## Action item
Only lines holding the word "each" should be copied from the material.

── Recorded data

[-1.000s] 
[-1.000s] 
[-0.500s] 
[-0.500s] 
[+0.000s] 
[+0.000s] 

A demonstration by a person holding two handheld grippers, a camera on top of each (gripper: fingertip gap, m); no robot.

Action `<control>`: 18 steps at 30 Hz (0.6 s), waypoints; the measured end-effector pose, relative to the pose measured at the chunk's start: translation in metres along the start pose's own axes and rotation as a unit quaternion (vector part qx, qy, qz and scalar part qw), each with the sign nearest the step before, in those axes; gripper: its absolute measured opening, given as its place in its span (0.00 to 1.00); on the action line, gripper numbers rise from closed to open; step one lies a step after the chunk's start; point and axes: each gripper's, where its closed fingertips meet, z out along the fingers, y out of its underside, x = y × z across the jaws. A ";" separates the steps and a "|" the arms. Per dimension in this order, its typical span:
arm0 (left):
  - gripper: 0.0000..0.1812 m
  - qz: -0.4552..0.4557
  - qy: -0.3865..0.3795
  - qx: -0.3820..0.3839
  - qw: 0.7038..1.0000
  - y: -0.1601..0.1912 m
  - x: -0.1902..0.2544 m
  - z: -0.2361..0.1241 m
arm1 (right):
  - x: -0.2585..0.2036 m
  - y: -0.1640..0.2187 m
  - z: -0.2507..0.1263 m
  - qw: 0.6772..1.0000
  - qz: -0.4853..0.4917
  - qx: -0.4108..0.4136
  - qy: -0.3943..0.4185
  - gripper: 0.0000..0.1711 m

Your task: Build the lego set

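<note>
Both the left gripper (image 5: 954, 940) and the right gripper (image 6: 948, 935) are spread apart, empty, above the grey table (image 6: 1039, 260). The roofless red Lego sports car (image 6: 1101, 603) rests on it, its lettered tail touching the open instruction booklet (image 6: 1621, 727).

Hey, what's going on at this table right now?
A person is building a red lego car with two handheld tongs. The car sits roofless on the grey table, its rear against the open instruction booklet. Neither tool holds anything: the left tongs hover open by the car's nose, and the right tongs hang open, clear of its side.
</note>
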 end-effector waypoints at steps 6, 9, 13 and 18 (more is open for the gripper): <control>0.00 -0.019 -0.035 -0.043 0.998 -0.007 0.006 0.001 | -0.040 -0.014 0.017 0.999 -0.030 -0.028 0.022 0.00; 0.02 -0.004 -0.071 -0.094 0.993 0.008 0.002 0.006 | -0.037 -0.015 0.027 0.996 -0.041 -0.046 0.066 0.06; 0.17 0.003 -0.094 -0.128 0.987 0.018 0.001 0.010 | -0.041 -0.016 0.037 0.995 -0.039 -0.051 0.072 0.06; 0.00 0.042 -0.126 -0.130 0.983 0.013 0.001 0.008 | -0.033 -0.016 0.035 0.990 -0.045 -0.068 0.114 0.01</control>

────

## Answer area
A demonstration by a person holding two handheld grippers, a camera on top of each (gripper: fingertip gap, m); no robot.
Action `<control>`: 18 steps at 30 Hz (0.6 s), waypoints; the measured end-effector pose, relative to the pose measured at the chunk's start: translation in metres along the start pose's own axes and rotation as a unit quaternion (vector part qx, qy, qz and scalar part qw), each with the sign nearest the step before, in those axes; gripper: its absolute measured opening, given as its place in its span (0.00 to 1.00); on the action line, gripper numbers rise from closed to open; step one lies a step after the chunk's start; point and axes: each gripper's, where its closed fingertips meet, z out along the fingers, y out of its underside, x = y × z across the jaws. A ";" separates the steps and a "|" the arms. Per dimension in this order, its typical span:

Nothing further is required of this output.